A full 50% had also apparently never heard of the term “gold star family,” which means a family who has lost a loved one in military service. But, once it’s meaning was explained to them, 55% are now planning on doing something nice for a gold star family.
“For many Americans, Memorial Day is a much-needed day off to relax and enjoy their family. It is important to understand that it is also a solemn day of remembrance. For me, as a combat veteran, and for military members and their families, this day holds great significance. Not everyone I served with was fortunate enough to return home,” says Brian Ishmael, senior director, University of Phoenix Office of Military and Veteran Affairs and former U.S. Army sergeant.
Despite all the ignorance surrounding the holiday, 83% of respondents still said they believe it is important to celebrate Memorial Day.
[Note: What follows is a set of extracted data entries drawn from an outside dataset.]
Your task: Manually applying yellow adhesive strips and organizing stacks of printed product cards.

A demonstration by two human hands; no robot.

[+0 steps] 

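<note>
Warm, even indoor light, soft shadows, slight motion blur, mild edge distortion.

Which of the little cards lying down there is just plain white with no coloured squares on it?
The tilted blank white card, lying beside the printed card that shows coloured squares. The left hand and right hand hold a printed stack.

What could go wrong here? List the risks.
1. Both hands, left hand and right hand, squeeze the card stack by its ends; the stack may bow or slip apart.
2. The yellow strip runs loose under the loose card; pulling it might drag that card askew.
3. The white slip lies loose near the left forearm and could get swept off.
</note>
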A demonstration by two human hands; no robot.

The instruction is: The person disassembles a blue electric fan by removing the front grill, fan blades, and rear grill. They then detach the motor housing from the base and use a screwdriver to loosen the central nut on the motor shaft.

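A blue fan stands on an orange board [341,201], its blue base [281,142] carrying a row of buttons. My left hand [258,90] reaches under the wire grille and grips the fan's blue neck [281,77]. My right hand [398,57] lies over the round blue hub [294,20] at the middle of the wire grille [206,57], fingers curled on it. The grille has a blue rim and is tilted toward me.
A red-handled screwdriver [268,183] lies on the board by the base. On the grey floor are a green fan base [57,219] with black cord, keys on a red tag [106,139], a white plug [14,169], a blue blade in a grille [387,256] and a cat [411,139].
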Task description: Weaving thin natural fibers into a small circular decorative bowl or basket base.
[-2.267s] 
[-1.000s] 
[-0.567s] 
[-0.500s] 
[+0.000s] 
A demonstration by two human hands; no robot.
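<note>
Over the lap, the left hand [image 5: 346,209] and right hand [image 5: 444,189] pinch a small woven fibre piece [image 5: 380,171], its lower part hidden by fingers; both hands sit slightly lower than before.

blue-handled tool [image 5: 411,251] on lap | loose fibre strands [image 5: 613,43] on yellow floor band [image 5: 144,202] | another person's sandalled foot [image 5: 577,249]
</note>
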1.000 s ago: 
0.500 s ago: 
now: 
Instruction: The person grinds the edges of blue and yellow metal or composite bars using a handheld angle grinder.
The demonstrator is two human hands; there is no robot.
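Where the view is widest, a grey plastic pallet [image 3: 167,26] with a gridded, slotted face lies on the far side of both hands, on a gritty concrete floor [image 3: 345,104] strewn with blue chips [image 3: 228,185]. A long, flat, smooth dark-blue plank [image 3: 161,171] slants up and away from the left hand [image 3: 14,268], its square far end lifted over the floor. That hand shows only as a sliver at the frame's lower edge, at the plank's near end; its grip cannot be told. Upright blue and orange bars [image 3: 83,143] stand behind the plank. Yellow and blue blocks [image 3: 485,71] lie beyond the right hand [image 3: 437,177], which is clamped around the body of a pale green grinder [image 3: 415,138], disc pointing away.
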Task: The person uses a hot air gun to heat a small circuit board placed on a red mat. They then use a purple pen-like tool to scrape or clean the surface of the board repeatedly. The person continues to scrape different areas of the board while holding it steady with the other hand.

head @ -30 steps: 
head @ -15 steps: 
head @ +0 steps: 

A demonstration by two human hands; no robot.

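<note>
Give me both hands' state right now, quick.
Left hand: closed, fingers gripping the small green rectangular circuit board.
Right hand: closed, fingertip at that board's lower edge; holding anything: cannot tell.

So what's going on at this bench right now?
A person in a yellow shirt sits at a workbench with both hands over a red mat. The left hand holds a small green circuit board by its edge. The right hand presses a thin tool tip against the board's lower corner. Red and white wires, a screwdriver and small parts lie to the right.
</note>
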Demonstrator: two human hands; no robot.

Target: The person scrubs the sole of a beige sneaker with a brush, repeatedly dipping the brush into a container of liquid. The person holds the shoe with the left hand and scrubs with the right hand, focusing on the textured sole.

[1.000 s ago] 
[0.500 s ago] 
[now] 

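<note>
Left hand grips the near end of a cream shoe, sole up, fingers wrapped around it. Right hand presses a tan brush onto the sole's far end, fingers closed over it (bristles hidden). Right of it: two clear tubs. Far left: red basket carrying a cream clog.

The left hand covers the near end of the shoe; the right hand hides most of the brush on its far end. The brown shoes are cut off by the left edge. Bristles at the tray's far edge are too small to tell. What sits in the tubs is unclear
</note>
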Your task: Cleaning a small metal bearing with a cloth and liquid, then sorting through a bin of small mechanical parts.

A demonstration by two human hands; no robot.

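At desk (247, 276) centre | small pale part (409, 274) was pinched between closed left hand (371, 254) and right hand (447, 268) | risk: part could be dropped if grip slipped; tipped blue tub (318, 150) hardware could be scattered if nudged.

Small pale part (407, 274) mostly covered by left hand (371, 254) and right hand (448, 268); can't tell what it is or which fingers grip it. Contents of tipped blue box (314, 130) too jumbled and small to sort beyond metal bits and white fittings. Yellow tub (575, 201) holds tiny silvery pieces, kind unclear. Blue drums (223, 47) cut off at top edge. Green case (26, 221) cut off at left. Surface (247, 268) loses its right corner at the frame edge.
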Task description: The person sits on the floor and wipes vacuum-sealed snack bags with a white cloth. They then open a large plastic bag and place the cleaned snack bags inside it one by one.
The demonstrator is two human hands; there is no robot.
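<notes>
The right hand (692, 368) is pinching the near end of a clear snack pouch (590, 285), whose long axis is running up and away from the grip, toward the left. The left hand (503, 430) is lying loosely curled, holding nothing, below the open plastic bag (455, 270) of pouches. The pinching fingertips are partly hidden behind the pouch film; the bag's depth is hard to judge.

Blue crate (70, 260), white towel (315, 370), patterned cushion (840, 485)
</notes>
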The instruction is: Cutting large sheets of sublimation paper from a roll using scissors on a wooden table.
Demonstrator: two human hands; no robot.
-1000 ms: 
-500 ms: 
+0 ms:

Also, 87% said more should be done to honor both living and dead veterans, and 76% believe Memorial Day transcends politics. COVID-19 has forced 79% of Americans to change their holiday plans somewhat this year, but 78% are looking at the bright side, believing they have an opportunity to be more reflective this Memorial day.
So, how are Americans planning on celebrating this year? The top answer was flying a flag (43%), followed by leaving a flag or flowers on a military grave (30%), attending a local ceremony or event (30%), flying a flag at half mast (29%), and visiting a monument or memorial statue (27%). Others said they’re going to educate their children on the holiday (25%), wear a Memorial Day pin or button (24%), help a gold star family in need (22%), or educate themselves on the holiday (22%).
The survey was conducted by OnePoll.